Brief >>
Give back word for word every line from the one that includes "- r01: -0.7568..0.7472" through the last line of the listing, and nothing besides.

Information shown >>
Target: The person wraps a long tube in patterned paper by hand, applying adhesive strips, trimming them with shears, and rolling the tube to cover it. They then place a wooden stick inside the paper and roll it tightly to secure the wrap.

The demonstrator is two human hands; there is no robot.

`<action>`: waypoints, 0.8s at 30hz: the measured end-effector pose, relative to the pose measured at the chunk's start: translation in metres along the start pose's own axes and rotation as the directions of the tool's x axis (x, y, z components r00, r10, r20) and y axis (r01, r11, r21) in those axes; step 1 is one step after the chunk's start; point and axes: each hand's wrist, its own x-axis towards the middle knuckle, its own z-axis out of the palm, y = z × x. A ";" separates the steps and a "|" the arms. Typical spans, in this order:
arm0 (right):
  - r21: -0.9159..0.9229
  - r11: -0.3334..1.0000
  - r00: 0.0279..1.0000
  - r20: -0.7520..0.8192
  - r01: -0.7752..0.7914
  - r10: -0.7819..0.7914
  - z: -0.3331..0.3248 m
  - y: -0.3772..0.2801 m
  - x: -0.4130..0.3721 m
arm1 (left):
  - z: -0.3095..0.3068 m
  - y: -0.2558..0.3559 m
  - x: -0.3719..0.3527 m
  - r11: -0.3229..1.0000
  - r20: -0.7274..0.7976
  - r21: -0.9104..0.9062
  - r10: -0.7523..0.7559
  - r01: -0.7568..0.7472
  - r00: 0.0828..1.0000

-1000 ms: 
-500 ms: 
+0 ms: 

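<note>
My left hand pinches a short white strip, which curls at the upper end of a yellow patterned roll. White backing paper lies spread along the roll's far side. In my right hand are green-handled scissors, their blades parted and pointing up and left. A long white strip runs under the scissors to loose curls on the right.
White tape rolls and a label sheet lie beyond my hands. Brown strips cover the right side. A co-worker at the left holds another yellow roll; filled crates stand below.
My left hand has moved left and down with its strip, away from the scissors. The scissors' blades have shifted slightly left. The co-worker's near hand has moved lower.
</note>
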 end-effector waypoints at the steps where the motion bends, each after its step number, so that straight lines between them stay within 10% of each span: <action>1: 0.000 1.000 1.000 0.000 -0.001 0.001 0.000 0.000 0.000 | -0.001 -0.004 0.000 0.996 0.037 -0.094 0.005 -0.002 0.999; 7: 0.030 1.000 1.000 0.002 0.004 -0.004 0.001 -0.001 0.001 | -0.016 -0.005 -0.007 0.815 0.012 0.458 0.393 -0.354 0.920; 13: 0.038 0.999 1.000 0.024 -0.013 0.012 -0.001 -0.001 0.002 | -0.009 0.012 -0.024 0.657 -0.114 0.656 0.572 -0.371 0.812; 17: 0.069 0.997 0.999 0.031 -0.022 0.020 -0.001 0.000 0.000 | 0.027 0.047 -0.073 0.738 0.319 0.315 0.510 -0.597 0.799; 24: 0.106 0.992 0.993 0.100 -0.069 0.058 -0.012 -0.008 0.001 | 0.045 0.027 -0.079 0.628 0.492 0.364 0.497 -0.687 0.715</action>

Answer to this task >>
  - r01: -0.7568..0.7472
  - r00: 0.0828..1.0000

-1000 ms: 
-500 ms: 
+0 ms: 

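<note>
My left hand pinches a short white strip, which curls at the upper end of a yellow patterned roll. White backing paper lies spread along the roll's far side. In my right hand are green-handled scissors, their blades parted and pointing up and left. A long white strip runs under the scissors to loose curls on the right.
White tape rolls and a label sheet lie beyond my hands. Brown strips cover the right side. A co-worker at the left holds another yellow roll; filled crates stand below.
My left hand has moved left and down with its strip, away from the scissors. The scissors' blades have shifted slightly left. The co-worker's near hand has moved lower.
</note>
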 end-effector waypoints at the steps where the motion bends, each after its step number, so that straight lines between them stay within 10% of each span: <action>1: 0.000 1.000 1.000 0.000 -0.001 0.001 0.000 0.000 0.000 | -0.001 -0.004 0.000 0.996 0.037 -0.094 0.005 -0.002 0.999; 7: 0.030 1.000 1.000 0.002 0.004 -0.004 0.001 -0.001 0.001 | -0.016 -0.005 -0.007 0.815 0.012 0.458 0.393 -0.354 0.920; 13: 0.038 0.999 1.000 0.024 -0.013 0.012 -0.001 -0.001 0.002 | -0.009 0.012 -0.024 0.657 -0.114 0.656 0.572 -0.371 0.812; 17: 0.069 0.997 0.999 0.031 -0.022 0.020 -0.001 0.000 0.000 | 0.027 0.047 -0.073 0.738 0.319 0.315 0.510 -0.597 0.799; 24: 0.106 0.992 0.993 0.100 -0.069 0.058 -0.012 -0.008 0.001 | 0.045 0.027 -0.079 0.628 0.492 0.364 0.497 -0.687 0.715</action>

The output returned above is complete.